El fuego del Espíritu


Papa Benedicto XVI
Homilía de 15 de mayo de 2005


      Para Israel, Pentecostés se había transformado de fiesta de la cosecha en fiesta conmemorativa de la conclusión de la alianza en el Sinaí. Dios había mostrado su presencia al pueblo a través del viento y del fuego, después le había dado su ley, los diez mandamientos. Sólo así la obra de liberación, que comenzó con el éxodo de Egipto, se había cumplido plenamente:  la libertad humana es siempre una libertad compartida, un conjunto de libertades. Sólo en una armonía ordenada de las libertades, que muestra a cada uno el propio ámbito, puede mantenerse una libertad común. 

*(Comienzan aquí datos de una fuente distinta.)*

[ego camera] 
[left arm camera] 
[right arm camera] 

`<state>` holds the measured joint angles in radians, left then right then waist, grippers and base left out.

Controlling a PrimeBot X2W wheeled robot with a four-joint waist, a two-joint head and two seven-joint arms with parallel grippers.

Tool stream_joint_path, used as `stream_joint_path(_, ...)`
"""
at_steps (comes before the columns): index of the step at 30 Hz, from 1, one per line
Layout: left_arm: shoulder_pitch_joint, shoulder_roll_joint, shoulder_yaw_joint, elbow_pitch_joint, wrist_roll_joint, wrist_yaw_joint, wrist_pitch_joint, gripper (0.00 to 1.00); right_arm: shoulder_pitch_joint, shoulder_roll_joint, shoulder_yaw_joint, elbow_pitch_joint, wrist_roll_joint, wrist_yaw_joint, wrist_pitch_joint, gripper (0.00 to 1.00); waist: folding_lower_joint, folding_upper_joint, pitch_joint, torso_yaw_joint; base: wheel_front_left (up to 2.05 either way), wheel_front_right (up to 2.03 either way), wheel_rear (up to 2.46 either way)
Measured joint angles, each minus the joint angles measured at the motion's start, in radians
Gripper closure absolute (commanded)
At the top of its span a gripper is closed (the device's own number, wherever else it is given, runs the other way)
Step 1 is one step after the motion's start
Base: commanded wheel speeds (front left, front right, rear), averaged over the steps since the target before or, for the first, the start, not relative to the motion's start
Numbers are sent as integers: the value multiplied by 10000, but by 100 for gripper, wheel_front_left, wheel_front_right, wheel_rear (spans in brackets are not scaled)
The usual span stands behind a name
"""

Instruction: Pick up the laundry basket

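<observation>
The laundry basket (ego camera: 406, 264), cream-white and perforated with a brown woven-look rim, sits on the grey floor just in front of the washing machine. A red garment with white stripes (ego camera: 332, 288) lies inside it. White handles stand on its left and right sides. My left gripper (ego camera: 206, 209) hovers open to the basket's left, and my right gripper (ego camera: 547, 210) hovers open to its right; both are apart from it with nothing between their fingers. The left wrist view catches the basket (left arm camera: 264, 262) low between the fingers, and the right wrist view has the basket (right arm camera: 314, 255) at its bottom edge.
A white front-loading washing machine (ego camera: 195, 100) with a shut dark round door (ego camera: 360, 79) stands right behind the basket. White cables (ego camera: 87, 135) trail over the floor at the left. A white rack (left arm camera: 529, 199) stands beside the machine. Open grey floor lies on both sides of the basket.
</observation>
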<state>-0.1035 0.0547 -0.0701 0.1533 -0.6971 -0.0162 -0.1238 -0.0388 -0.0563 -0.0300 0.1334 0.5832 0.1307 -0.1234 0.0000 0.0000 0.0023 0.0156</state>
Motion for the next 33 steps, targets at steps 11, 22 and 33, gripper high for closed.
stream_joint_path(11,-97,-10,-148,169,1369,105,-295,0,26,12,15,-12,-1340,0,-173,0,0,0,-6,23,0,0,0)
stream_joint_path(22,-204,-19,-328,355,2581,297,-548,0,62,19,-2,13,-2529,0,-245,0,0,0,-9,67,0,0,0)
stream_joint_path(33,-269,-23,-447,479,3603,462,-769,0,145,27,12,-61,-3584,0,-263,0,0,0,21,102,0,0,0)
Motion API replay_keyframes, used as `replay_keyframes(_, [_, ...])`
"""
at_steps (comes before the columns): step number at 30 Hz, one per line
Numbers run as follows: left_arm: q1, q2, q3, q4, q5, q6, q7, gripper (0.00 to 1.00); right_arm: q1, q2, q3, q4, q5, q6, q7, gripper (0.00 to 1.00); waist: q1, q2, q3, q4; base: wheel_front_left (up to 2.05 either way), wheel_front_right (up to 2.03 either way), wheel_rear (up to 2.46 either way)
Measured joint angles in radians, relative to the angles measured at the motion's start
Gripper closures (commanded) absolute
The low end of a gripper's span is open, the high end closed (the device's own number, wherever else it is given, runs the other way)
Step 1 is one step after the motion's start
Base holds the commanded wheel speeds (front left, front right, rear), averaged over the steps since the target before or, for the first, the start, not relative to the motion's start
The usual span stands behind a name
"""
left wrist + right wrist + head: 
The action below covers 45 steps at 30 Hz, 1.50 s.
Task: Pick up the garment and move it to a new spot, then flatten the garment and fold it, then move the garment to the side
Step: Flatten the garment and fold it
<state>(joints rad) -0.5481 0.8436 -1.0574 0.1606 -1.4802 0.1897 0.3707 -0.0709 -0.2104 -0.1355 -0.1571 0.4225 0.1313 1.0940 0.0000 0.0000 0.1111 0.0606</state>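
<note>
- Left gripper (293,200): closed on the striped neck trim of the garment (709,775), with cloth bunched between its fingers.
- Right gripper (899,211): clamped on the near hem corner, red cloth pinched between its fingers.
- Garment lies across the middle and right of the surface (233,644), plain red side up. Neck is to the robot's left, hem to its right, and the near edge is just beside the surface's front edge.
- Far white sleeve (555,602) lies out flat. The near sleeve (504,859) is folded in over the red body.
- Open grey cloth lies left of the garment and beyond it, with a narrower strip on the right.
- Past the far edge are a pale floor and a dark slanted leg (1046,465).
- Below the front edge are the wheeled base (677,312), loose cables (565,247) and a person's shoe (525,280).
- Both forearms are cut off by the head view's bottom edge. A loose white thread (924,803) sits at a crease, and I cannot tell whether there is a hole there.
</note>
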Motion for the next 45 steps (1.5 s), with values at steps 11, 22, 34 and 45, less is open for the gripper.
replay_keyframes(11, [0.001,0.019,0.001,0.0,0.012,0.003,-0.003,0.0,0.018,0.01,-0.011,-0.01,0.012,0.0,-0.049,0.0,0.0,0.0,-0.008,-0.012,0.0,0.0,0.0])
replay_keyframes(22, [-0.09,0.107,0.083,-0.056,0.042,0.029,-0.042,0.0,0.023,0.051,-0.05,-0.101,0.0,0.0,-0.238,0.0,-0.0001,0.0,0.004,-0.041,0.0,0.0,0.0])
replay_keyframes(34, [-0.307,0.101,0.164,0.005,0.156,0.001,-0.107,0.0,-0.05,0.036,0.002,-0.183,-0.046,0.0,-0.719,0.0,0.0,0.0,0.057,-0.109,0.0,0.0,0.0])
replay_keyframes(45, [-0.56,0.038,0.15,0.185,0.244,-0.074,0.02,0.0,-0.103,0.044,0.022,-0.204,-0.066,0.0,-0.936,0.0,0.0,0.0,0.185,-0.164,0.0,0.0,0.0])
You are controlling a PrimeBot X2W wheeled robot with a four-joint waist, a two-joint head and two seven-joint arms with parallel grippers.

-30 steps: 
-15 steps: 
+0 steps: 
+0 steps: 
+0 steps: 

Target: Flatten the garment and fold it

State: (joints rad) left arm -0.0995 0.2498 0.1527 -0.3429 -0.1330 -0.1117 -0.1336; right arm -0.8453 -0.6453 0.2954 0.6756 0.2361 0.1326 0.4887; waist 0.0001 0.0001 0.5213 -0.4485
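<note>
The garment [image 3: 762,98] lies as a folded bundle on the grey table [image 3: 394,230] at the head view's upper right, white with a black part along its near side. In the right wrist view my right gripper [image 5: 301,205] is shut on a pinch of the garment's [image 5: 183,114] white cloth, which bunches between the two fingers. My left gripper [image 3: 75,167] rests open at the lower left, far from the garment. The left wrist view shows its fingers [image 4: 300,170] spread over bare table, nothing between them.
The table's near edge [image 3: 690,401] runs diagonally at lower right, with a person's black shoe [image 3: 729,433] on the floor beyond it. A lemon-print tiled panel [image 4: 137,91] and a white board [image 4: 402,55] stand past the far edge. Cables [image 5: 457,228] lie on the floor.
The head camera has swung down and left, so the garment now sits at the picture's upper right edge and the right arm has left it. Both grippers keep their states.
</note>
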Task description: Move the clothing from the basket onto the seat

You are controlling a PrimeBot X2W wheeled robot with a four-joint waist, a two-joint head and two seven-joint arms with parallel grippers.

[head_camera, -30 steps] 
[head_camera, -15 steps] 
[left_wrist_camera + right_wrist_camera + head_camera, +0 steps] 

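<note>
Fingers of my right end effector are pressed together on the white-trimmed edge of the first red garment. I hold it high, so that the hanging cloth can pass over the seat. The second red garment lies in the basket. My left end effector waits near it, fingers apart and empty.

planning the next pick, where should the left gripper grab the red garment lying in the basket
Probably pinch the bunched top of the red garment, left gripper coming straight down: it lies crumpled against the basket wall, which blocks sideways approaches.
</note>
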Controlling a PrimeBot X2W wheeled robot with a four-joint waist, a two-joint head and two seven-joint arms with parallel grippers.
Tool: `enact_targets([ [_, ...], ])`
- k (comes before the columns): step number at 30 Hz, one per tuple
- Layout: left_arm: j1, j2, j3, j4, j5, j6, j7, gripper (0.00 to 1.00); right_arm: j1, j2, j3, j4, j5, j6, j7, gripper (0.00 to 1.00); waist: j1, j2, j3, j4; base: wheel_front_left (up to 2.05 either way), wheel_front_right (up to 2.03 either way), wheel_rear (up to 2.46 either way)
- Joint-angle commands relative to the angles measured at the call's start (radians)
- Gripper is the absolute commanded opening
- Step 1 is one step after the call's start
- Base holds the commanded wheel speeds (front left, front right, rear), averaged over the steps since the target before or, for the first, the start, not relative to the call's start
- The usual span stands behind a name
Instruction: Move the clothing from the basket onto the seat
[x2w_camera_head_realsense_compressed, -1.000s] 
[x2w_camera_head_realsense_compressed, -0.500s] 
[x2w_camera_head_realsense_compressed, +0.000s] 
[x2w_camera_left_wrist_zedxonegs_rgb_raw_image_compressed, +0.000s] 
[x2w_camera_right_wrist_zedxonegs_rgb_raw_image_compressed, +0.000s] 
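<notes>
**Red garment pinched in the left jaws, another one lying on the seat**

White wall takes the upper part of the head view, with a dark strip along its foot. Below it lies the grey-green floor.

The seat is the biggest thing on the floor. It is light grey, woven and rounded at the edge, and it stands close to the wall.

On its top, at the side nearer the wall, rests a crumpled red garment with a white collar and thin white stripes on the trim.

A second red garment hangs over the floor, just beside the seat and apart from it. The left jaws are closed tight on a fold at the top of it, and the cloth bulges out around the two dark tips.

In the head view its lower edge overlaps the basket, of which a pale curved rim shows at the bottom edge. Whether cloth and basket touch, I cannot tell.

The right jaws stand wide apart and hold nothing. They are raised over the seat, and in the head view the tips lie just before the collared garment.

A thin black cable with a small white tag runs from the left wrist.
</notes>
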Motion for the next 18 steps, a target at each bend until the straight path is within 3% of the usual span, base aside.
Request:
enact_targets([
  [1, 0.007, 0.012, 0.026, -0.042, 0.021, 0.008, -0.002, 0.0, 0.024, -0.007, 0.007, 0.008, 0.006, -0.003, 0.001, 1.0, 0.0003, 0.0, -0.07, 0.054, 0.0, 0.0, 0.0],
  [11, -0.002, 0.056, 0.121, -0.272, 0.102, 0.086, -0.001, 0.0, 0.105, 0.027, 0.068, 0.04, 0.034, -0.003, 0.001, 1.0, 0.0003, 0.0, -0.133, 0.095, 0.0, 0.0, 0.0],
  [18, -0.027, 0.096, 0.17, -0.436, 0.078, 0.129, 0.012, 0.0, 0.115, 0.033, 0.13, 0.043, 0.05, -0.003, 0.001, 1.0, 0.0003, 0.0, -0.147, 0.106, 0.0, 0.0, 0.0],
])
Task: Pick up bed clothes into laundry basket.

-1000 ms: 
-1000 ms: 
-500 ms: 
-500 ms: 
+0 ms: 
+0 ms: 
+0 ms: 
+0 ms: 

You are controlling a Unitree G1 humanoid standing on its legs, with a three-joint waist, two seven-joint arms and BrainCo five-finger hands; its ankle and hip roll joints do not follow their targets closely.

      Por eso el don de la ley en el Sinaí no fue una restricción o una abolición de la libertad, sino el fundamento de la verdadera libertad. Y, dado que un justo ordenamiento humano sólo puede mantenerse si proviene de Dios y si une a los hombres en la perspectiva de Dios, a una organización ordenada de las libertades humanas no pueden faltarle los mandamientos que Dios mismo da. Así, Israel llegó a ser pueblo de forma plena precisamente a través de la alianza con Dios en el Sinaí. El encuentro con Dios en el Sinaí podría considerarse como el fundamento y la garantía de su existencia como pueblo. 

      El viento y el fuego, que bajaron sobre la comunidad de los discípulos de Cristo reunida en el Cenáculo, constituyeron un desarrollo ulterior del acontecimiento del Sinaí y le dieron nueva amplitud. En aquel día, como refieren los Hechos de los Apóstoles, se encontraban en Jerusalén, "judíos piadosos (...) de todas las naciones que hay bajo el cielo" (Hch 2, 5). Y entonces se manifestó el don característico del Espíritu Santo:  todos ellos comprendían las palabras de los Apóstoles:  "La gente (...) les oía hablar cada uno en su propia lengua" (Hch 2, 6). 

      El Espíritu Santo da el don de comprender. Supera la ruptura iniciada en Babel -la confusión de los corazones, que nos enfrenta unos a otros-, y abre las fronteras. El pueblo de Dios, que había encontrado en el Sinaí su primera configuración, ahora se amplía hasta la desaparición de todas las fronteras. El nuevo pueblo de Dios, la Iglesia, es un pueblo que proviene de todos los pueblos. La Iglesia, desde el inicio, es católica, esta es su esencia más profunda. 

      San Pablo explica y destaca esto en la segunda lectura, cuando dice:  "Porque en un solo Espíritu hemos sido todos bautizados, para no formar más que un cuerpo, judíos y griegos, esclavos y libres. Y todos hemos bebido de un solo Espíritu" (1 Co 12, 13). La Iglesia debe llegar a ser siempre nuevamente lo que ya es:  debe abrir las fronteras entre los pueblos y derribar las barreras entre las clases y las razas. En ella no puede haber ni olvidados ni despreciados. En la Iglesia hay sólo hermanos y hermanas de Jesucristo libres. 

      El viento y el fuego del Espíritu Santo deben abrir sin cesar las fronteras que los hombres seguimos levantando entre nosotros; debemos pasar siempre nuevamente de Babel, de encerrarnos en nosotros mismos, a Pentecostés. Por tanto, debemos orar siempre para que el Espíritu Santo nos abra, nos otorgue la gracia de la comprensión, de modo que nos convirtamos en el pueblo de Dios procedente de todos los pueblos; más aún, san Pablo nos dice:  en Cristo, que como único pan nos alimenta a todos en la Eucaristía y nos atrae a sí en su cuerpo desgarrado en la cruz, debemos llegar a ser un solo cuerpo y un solo espíritu.